Exercise
Would you output the entries below only from the line containing "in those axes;" through the line containing "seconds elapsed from", exactly as they stand and with both ends included?

Data excerpts
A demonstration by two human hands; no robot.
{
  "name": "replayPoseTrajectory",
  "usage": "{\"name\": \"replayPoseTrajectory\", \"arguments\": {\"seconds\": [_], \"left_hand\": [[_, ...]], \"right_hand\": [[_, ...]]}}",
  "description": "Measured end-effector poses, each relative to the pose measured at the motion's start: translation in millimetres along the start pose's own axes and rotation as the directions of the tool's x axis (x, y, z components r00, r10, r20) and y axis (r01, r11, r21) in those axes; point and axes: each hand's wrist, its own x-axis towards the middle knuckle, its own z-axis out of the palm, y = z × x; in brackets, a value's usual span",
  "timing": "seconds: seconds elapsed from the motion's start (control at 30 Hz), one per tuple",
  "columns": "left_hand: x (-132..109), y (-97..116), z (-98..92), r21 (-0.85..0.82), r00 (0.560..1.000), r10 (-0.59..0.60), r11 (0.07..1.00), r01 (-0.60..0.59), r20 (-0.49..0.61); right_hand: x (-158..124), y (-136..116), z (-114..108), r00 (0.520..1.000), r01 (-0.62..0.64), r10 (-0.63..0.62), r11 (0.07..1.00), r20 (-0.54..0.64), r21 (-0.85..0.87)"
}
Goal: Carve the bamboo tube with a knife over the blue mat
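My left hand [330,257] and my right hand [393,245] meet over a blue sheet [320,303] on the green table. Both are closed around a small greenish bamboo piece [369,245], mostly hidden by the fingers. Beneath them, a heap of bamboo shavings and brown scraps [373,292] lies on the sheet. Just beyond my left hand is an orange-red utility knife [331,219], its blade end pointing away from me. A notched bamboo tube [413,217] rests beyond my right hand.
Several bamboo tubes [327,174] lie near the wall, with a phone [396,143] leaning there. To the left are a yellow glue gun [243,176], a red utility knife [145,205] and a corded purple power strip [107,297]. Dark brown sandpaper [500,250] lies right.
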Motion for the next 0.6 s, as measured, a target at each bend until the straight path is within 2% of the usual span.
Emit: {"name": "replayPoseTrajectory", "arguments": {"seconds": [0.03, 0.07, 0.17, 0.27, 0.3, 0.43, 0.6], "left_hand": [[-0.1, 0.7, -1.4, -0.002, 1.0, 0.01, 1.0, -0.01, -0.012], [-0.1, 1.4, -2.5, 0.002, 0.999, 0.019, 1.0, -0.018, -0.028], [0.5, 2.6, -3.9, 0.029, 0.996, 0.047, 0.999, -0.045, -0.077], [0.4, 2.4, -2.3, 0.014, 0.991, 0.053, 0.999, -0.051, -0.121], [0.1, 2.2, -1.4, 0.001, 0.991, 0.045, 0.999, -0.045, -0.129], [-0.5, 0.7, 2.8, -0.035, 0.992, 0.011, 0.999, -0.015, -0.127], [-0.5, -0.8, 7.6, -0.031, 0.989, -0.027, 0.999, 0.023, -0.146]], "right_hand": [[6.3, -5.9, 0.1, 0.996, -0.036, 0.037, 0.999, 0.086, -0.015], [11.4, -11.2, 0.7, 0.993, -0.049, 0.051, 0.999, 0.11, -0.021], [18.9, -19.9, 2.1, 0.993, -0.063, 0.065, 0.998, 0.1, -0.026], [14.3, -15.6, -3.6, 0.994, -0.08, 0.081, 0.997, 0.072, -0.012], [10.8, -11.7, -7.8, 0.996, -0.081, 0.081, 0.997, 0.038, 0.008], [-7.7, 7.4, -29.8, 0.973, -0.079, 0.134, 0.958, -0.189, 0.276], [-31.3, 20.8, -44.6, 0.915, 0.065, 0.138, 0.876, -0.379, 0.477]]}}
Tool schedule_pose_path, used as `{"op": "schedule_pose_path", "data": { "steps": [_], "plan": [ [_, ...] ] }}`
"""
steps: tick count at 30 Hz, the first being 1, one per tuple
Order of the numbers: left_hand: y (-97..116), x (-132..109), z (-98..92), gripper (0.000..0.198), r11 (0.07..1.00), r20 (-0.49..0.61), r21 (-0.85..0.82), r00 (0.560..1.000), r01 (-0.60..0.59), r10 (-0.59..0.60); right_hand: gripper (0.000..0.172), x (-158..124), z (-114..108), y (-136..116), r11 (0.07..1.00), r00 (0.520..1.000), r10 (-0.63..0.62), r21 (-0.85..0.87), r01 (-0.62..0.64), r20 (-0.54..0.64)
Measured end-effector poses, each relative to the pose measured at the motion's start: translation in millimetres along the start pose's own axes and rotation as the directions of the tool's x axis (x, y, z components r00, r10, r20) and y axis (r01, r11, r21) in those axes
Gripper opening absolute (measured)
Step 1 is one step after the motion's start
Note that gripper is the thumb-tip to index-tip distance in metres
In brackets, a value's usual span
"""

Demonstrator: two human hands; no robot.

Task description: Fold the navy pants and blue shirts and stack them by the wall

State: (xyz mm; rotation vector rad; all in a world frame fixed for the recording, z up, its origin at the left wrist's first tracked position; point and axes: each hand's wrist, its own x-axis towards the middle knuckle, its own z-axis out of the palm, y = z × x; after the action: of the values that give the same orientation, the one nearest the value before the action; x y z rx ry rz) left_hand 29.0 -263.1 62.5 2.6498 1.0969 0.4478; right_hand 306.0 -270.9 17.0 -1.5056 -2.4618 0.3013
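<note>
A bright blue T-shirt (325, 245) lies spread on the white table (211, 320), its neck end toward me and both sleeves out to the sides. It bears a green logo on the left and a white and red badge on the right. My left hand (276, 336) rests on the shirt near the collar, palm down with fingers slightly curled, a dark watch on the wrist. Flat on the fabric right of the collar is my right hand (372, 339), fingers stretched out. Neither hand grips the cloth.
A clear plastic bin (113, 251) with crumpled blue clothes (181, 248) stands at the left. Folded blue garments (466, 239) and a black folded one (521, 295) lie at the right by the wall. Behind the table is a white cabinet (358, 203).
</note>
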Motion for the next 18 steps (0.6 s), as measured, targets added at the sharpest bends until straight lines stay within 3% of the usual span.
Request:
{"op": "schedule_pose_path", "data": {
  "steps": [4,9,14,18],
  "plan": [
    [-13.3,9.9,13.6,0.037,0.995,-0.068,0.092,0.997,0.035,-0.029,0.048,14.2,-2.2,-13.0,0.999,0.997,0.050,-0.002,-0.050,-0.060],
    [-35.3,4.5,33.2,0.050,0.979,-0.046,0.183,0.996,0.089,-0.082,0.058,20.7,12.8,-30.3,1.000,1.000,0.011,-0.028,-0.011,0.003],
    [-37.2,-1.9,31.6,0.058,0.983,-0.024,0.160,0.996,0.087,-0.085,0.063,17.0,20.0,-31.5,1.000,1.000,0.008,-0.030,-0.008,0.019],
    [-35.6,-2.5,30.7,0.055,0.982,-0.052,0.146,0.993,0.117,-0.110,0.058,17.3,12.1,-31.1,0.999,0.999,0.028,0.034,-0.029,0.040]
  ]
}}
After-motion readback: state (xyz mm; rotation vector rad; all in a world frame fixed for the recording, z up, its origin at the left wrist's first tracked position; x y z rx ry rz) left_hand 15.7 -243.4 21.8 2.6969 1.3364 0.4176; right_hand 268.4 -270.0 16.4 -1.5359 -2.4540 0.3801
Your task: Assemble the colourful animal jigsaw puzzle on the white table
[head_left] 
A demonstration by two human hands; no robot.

Exercise output
  "description": "Measured end-effector poses, each relative to the pose measured at the motion's start: translation in millimetres along the start pose's own axes and rotation as the directions of the tool's x axis (x, y, z components r00, r10, r20) and y axis (r01, r11, r21) in those axes; point and axes: each hand's wrist, its own x-axis towards the middle knuckle, its own z-axis out of the palm, y = z × x; in brackets, a value's usual span",
  "timing": "seconds: seconds elapsed from the motion's start (control at 30 Hz), one per tuple",

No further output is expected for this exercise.